- [Work item] Write out each line of the entries below that holds the word "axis".

*** Records for the exercise ***

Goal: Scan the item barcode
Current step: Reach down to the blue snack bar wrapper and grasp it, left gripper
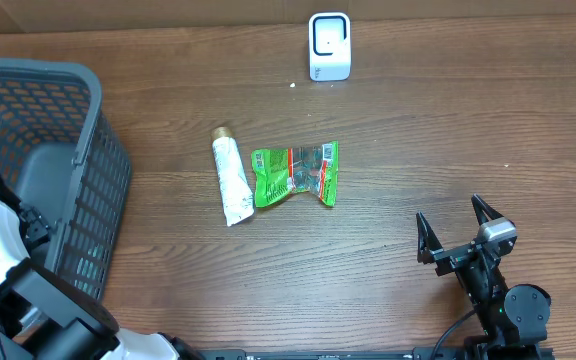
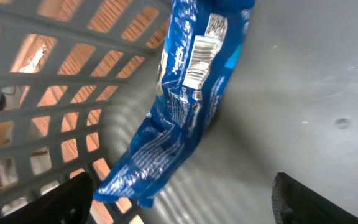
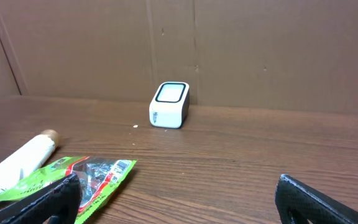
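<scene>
- Packet (image 2: 185,106), blue, barcode showing, inside grey basket (image 1: 88,200).
- Left gripper (image 2: 179,202) spread wide, not pinching it.
- Right gripper (image 1: 455,228) spread over table (image 1: 418,130), well apart from scanner (image 1: 329,46).

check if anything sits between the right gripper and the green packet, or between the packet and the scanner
Nothing visible does. Bare table runs from the open right gripper to the green packet; the white tube lies on the packet's far side. Between packet and scanner there is only a tiny white speck.
</scene>
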`<action>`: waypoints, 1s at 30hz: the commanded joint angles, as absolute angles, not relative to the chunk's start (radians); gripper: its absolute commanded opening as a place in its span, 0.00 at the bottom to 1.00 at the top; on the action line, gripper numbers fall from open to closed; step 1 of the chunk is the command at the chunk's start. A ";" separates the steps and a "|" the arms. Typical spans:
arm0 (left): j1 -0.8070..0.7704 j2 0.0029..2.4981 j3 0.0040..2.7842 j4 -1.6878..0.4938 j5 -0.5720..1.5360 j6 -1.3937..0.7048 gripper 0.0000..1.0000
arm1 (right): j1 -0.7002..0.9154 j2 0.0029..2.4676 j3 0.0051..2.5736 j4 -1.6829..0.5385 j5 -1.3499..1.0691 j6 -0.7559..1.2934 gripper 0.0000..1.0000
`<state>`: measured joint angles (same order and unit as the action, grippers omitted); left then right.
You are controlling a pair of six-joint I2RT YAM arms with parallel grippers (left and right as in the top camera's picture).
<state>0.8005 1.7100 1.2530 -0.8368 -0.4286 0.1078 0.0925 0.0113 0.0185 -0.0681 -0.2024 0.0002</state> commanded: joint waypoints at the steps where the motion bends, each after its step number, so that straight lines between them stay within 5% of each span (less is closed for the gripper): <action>1: 0.822 1.770 1.233 -0.809 -0.453 0.190 0.80 | 0.097 0.003 0.008 -0.062 -0.199 0.003 1.00; 13: 0.885 1.933 1.232 -0.719 -0.440 0.213 0.72 | 0.097 0.003 0.008 -0.062 -0.199 0.003 1.00; 15: 0.886 1.971 1.232 -0.728 -0.423 0.209 0.62 | 0.097 0.003 0.008 -0.062 -0.199 0.003 1.00; 21: 0.875 2.035 1.232 -0.738 -0.373 0.167 0.04 | 0.097 0.003 0.008 -0.062 -0.199 0.003 1.00; 30: 0.781 2.033 1.307 -0.783 -0.225 0.080 0.04 | 0.097 0.003 0.008 -0.062 -0.199 0.003 1.00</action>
<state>0.8383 1.9572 1.2968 -0.7544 -0.4644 0.1253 0.0925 0.0109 0.0185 -0.0681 -0.2024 -0.0006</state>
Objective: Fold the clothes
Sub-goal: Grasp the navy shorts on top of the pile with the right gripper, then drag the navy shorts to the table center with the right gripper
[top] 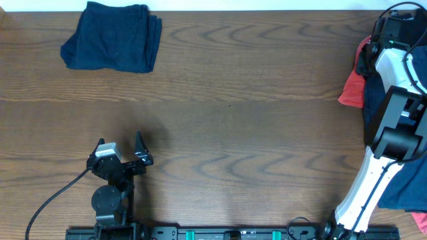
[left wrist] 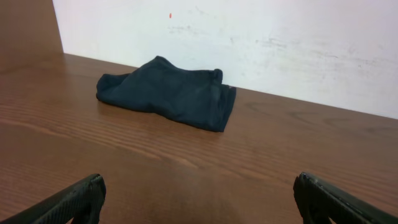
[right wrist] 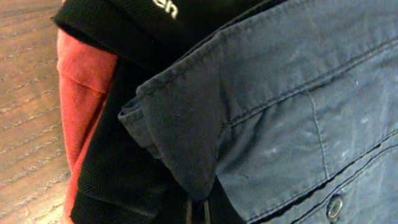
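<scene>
A folded navy garment (top: 113, 37) lies at the table's far left; it also shows in the left wrist view (left wrist: 171, 93) against the white wall. My left gripper (top: 123, 155) (left wrist: 199, 199) is open and empty, low over bare wood near the front. My right gripper (top: 393, 30) is at the far right edge over a pile of clothes. In the right wrist view its fingers (right wrist: 198, 211) are pinched together on the collar of a blue denim shirt (right wrist: 280, 124), which lies over a black garment (right wrist: 124, 180) and a red garment (right wrist: 81, 87).
The red garment (top: 350, 90) hangs over the table's right edge. More blue cloth (top: 408, 187) and a bit of red (top: 420, 220) lie at the front right, beside the right arm. The wooden table (top: 253, 113) stretches between the two arms.
</scene>
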Controlling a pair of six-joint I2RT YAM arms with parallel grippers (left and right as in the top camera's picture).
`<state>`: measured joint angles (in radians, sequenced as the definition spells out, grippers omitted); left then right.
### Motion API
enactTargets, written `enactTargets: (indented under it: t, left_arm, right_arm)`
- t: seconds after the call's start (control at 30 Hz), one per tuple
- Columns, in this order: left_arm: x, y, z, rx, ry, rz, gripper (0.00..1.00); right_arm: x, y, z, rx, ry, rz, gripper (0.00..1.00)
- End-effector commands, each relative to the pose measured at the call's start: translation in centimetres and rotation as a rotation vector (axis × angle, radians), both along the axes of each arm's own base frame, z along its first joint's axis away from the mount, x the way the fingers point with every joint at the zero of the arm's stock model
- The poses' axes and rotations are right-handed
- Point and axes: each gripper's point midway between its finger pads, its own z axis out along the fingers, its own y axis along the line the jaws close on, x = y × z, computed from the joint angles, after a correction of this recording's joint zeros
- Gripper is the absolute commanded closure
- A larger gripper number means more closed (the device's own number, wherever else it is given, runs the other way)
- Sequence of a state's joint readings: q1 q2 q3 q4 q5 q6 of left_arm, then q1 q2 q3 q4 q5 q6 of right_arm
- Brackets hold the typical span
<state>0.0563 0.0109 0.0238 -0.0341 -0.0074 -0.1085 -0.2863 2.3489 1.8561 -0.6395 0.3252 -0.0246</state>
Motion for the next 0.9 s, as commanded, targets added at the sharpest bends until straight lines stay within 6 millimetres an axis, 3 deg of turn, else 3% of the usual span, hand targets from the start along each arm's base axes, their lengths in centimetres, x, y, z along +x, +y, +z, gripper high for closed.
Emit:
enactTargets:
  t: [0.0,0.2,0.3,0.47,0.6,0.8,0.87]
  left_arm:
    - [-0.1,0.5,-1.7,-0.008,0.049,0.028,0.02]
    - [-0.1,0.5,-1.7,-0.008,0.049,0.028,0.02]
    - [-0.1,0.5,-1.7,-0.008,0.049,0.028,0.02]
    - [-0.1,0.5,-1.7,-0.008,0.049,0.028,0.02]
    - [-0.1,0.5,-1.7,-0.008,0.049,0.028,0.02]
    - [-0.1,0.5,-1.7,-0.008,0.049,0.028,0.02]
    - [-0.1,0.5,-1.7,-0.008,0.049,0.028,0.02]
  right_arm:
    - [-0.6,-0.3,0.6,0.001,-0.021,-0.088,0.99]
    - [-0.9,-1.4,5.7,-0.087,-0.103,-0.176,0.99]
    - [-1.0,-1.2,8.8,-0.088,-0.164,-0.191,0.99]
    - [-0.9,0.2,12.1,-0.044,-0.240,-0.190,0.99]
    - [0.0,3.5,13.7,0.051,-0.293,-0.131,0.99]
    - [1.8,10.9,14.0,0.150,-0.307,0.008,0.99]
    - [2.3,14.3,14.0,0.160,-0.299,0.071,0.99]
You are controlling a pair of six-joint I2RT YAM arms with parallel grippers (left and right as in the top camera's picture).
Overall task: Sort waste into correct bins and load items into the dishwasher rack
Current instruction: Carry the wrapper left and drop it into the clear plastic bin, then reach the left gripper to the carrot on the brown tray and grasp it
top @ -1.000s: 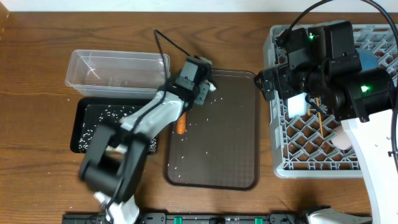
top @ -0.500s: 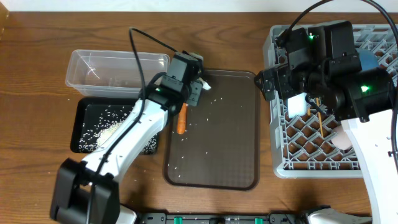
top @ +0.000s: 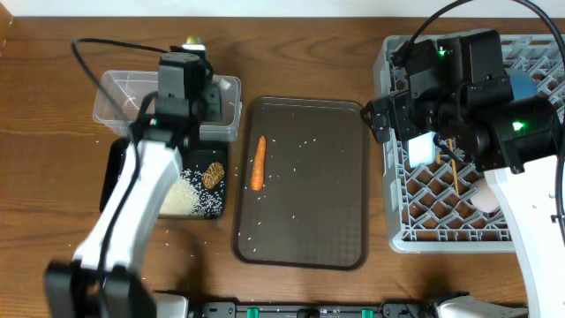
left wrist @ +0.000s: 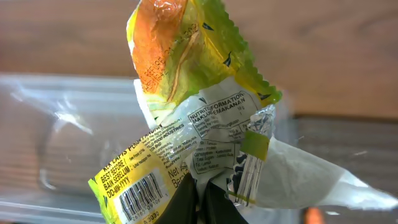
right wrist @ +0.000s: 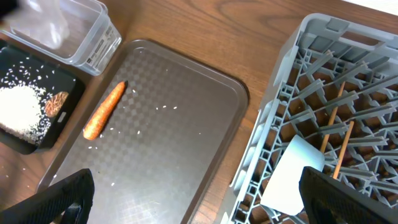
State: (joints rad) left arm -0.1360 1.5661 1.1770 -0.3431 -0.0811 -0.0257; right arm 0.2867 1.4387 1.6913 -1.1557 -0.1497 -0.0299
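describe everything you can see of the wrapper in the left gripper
The wrapper is crinkled, glossy plastic film. It is yellow-green with an orange patch up top, a zigzag-cut edge, a white panel of small nutrition print and a barcode on a yellow strip at lower left. It stands upright, pinched at its bottom end by the shut left gripper, with the clear tub behind it. A white flap spreads to its lower right; whether that is part of it is unclear.
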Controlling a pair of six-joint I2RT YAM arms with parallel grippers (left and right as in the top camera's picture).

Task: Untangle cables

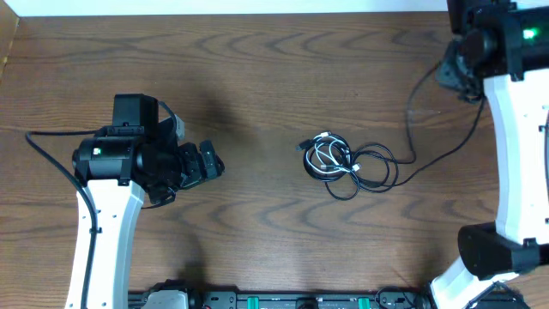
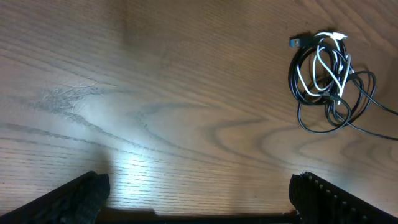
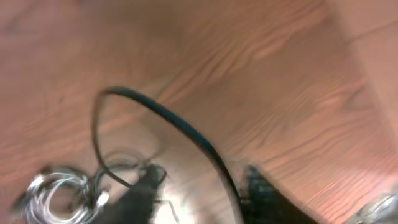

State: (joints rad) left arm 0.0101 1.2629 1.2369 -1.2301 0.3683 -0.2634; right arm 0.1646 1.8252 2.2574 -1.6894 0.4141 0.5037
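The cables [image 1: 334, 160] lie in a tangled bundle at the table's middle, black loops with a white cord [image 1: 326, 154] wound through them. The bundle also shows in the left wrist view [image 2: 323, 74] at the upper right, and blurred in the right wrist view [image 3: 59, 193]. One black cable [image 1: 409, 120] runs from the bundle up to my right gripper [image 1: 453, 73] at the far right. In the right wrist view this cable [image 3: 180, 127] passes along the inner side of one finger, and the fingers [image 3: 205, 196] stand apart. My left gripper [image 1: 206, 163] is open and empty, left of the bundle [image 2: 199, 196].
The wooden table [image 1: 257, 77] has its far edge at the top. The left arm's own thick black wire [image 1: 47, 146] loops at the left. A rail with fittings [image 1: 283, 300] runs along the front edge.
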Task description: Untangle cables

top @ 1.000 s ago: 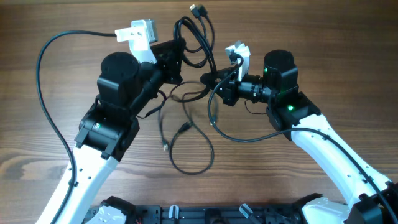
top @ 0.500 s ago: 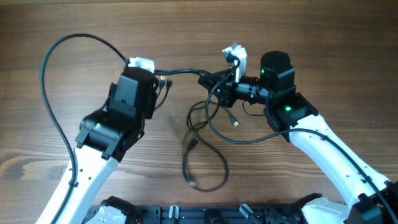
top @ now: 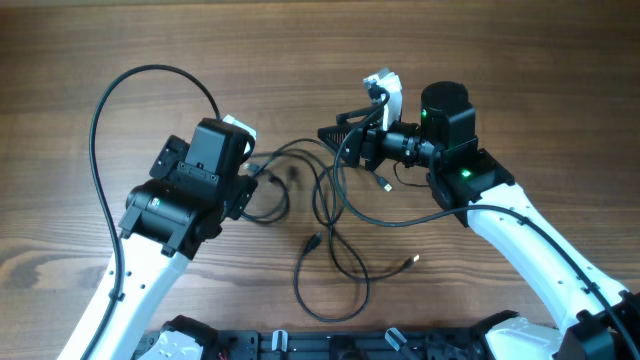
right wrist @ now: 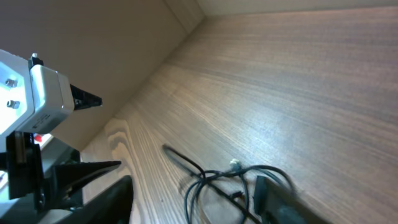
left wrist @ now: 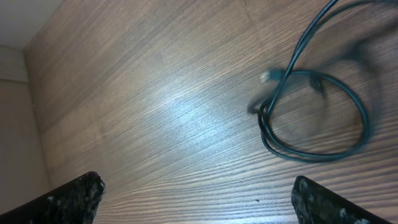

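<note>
Wood-grain table (top: 520, 50) is filling the overhead view from edge to edge. On the left, the left pincer (left wrist: 199, 198) is standing wide. Its two dark fingertips are sitting at the bottom corners of the wrist view with only bare wood between them, so it is gripping nothing. Just ahead of it, the cables (top: 330, 195) are lying loose on the table in overlapping black loops between the two arms, and they are looking partly blurred in the left wrist view. One dark plug end (top: 312, 241) is resting low in the tangle, and a light-tipped plug (top: 411, 261) is lying further right. On the right, the right pincer (top: 332, 130) is pointing leftward at the tangle's upper edge with its jaws parted, and it is clasping nothing that the wrist view is showing.
</note>
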You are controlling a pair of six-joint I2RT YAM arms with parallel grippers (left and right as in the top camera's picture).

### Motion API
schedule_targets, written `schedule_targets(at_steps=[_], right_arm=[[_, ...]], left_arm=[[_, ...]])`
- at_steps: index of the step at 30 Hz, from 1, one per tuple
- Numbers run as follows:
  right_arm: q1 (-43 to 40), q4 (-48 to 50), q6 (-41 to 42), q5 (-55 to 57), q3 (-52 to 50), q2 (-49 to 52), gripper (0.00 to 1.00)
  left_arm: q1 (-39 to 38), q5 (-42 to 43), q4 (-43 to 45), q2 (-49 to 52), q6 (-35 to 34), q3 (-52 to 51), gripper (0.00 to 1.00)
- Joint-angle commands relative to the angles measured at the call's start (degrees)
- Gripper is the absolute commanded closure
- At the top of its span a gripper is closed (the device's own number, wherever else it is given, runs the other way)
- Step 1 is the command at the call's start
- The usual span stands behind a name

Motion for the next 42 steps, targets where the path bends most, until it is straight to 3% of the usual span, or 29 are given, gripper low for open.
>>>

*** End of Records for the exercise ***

- [Output of the exercise]
- End-effector commands, each relative to the pose measured at the call's start: translation in centimetres and rotation as a rotation vector (axis × angle, radians), both along the axes of each arm's own base frame, z along its first joint's axis away from the mount, x the way the fingers point with every joint at the zero of the arm's stock model
- Point and axes: each gripper's point midway between its finger pads, its own z axis out along the fingers, its own y axis along the line the jaws close on, x = y × z, computed from the joint angles, after a correction of this recording's joint zeros
Motion for the next 0.9 s, as commanded, targets added at the sharpest bends until straight lines stay within 6 millimetres an axis, 3 deg of turn, else 3% of the usual span, hand targets from the start along each arm's base axes, their lengths in centimetres, x, y, z along +x, +y, +z, gripper high for closed.

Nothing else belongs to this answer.